Prevention of type 2 diabetes can be achieved with both lifestyle changes and use of medication. The American Diabetes Association categorizes prediabetes as a high-risk group that has glycemic levels higher than normal but does not meet criteria for diabetes. Without intervention people with prediabetes progress to type 2 diabetes with a 5% to 10% rate. Diabetes prevention is achieved through weight loss and increased physical activity, which can reduce the risk of diabetes by 50% to 60%.


Lifestyle
Many interventions to promote healthy lifestyles have been shown to prevent diabetes. A combination of diet and physical activity promotion through counselling and support programs decrease weight, improve systolic blood pressure, improve cholesterol levels and decrease risk of diabetes.

Increasing physical activity may be helpful in preventing type 2 diabetes, particularly if undertaken soon after a carbohydrate rich meal that increases blood sugar levels. The American Diabetes Association (ADA) recommends maintaining a healthy weight, getting at least  hours of exercise per week (several brisk sustained walks appear sufficient), having a modest fat intake (around 30% of energy supply should come from fat), and eating sufficient fiber (e.g., from whole grains).

Numerous clinical studies have shown that resistant starch increases insulin sensitivity independent of the glycemic response of the food and may reduce the risk of type 2 diabetes. The U.S. Food and Drug Administration requires claims that resistant starch can reduce the risk of type 2 diabetes to be qualified with a declaration that scientific evidence in support of this claim is limited.

Foods with low glycemic index rich in fiber and other important nutrients are recommended notwithstanding insufficient evidence.

Study group participants whose "physical activity level and dietary, smoking, and alcohol habits were all in the low-risk group had an 82% lower incidence of diabetes".

Various sources suggest an influence of dietary fat types. Positive effects of unsaturated fats have been asserted on theoretical grounds and observed in animal feeding studies. Hydrogenated fats are universally considered harmful mainly because of well known effect on cardiovascular risk factors.

There are numerous studies which suggest connections between some aspects of type 2 diabetes with ingestion of certain foods or with some drugs. Breastfeeding may also be associated with the prevention of type 2 diabetes in mothers.

There is evidence relating consumption of coffee with prevention of type 2 diabetes. However, it is unclear if coffee causes any change in the risk of diabetes.
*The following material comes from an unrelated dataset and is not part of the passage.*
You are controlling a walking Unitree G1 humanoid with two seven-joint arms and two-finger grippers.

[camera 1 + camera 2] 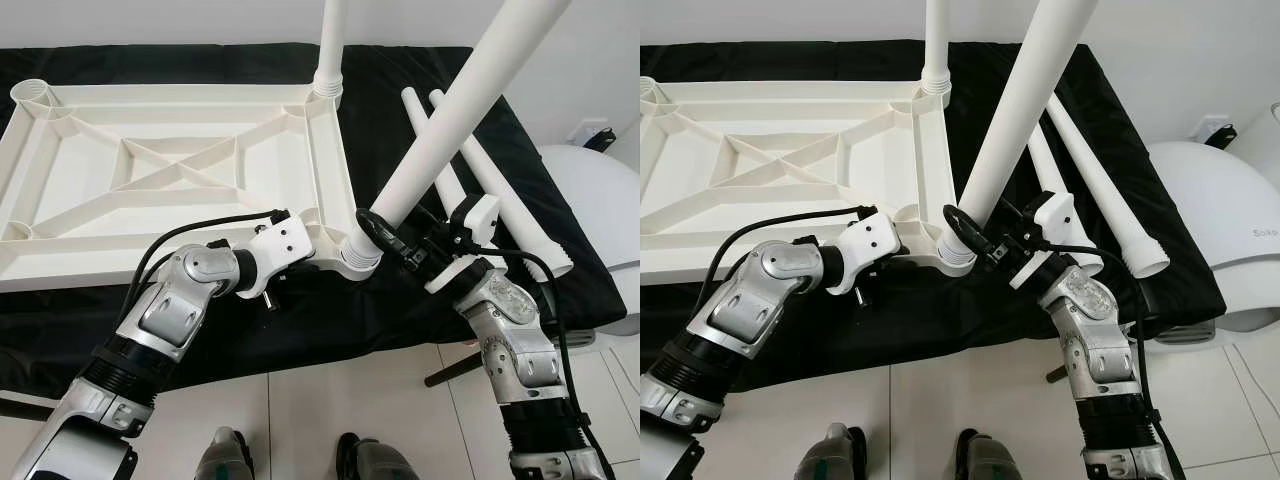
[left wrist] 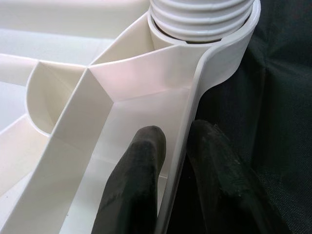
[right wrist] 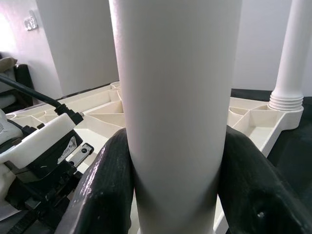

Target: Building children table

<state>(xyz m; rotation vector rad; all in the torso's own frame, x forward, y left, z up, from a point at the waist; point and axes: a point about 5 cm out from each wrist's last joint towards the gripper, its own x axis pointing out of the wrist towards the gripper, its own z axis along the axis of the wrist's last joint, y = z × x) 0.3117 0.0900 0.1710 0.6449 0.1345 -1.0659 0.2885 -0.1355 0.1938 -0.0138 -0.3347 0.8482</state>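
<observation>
Table top [image 1: 180, 160]: white, ribbed underside up, on a black cloth [image 1: 400, 110] across the upper half of the head views; turned over so the corner sockets face upward to take the legs.
Fitted leg [image 1: 331, 45]: upright in the far right corner socket, at the top centre of the frame; judged already seated.
Leg in hand [image 1: 470, 95]: runs from the upper right down to the near right corner socket [image 1: 352, 262] at centre frame; tilted, its threaded end at the socket mouth, apparently not yet seated.
Right gripper [image 1: 385, 240]: low on this leg just above the socket, fingers [image 3: 105, 190] closed on either side of the shaft; the low hold likely serves to steer and turn the end into the socket.
Left gripper [image 2: 170, 161]: at the top's near right edge beside that socket, fingers [image 2: 134, 180] narrow, pinching the rim wall, one inside and one outside; judged to brace the top.
Spare legs [image 1: 500, 190]: two, lying crossed on the cloth at right of frame, near the working corner for the remaining sockets.
Empty socket [image 1: 32, 93]: upper left corner.
</observation>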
This is true regardless of if it is caffeinated/decaffeinated; with/without sugar, or potboiled or not.

Medications
Some studies have shown delayed progression to diabetes in predisposed patients through prophylactic use of metformin, rosiglitazone, or valsartan. Lifestyle interventions are, however, more effective than metformin alone at preventing diabetes regardless of weight loss, though evidence suggests that lifestyle interventions and metformin together can be effective treatment in patients who are at a higher risk of developing diabetes.

Many other medications are well known to modify risk of diabetes 2 although in most cases they are prescribed for reasons unrelated to diabetes 2. In patients on hydroxychloroquine for rheumatoid arthritis, incidence of diabetes was reduced by 77% though causal mechanisms are unclear. Dopamine receptor agonists are also known to improve glycemic control, reduce insulin resistance and help controlling body weight.

Programmes 
Several countries established more and less successful national diabetes programmes to improve prevention and treatment of the disease. In the UK the NHS's diabetes prevention programme Healthier You offers personalised face-to-face and digital services. Assessment of the programme is ongoing but based on the first 36000 patients it seems that those who complete the programme manage to reduce their blood sugar levels and lose weight. At the same time only 1 in 5 people complete the whole 9-month programme.